# TASK DIRECTIONS:
Copy out every line of the data that follows, exactly.

# DATA BLOCK:
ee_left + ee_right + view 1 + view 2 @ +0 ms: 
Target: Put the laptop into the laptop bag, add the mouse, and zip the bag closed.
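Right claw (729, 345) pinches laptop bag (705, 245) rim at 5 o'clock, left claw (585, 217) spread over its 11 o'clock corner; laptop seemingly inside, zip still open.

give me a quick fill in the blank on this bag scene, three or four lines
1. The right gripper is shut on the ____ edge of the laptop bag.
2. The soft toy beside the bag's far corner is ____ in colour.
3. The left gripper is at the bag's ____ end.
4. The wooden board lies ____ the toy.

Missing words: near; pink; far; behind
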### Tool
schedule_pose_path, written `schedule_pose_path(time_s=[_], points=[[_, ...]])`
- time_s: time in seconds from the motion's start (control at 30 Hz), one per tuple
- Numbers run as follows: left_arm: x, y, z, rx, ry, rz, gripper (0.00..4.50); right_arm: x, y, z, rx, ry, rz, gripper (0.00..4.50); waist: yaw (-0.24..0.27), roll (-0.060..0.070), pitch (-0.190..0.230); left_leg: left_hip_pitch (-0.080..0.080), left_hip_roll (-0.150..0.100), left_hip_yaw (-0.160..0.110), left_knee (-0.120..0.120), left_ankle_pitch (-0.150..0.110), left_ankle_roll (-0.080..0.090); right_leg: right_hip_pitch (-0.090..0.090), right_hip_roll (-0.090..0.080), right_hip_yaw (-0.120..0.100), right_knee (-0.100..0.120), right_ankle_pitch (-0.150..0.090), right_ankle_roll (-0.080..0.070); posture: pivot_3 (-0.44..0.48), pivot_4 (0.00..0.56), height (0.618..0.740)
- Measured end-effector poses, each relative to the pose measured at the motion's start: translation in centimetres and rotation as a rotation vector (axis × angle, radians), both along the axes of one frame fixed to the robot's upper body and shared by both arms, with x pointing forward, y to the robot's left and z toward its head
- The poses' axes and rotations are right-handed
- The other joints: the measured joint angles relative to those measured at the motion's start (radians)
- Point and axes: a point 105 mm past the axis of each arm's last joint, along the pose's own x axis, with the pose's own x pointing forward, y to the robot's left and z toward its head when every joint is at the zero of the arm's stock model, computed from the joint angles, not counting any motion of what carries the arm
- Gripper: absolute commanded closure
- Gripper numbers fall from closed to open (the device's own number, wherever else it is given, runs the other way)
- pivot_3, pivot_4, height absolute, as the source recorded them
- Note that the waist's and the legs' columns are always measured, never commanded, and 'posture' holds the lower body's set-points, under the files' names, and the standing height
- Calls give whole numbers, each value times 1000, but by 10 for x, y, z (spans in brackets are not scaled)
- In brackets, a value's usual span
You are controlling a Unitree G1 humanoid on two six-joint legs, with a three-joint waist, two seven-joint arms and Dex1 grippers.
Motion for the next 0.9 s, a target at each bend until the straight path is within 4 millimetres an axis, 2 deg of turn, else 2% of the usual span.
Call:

# FINAL ANSWER:
ee_left + ee_right + view 1 + view 2 @ +0 ms: 
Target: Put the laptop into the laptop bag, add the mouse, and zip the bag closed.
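Right claw (729, 345) pinches laptop bag (705, 245) rim at 5 o'clock, left claw (585, 217) spread over its 11 o'clock corner; laptop seemingly inside, zip still open.

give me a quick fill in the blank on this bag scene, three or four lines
1. The right gripper is shut on the ____ edge of the laptop bag.
2. The soft toy beside the bag's far corner is ____ in colour.
3. The left gripper is at the bag's ____ end.
4. The wooden board lies ____ the toy.

Missing words: near; pink; far; behind
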### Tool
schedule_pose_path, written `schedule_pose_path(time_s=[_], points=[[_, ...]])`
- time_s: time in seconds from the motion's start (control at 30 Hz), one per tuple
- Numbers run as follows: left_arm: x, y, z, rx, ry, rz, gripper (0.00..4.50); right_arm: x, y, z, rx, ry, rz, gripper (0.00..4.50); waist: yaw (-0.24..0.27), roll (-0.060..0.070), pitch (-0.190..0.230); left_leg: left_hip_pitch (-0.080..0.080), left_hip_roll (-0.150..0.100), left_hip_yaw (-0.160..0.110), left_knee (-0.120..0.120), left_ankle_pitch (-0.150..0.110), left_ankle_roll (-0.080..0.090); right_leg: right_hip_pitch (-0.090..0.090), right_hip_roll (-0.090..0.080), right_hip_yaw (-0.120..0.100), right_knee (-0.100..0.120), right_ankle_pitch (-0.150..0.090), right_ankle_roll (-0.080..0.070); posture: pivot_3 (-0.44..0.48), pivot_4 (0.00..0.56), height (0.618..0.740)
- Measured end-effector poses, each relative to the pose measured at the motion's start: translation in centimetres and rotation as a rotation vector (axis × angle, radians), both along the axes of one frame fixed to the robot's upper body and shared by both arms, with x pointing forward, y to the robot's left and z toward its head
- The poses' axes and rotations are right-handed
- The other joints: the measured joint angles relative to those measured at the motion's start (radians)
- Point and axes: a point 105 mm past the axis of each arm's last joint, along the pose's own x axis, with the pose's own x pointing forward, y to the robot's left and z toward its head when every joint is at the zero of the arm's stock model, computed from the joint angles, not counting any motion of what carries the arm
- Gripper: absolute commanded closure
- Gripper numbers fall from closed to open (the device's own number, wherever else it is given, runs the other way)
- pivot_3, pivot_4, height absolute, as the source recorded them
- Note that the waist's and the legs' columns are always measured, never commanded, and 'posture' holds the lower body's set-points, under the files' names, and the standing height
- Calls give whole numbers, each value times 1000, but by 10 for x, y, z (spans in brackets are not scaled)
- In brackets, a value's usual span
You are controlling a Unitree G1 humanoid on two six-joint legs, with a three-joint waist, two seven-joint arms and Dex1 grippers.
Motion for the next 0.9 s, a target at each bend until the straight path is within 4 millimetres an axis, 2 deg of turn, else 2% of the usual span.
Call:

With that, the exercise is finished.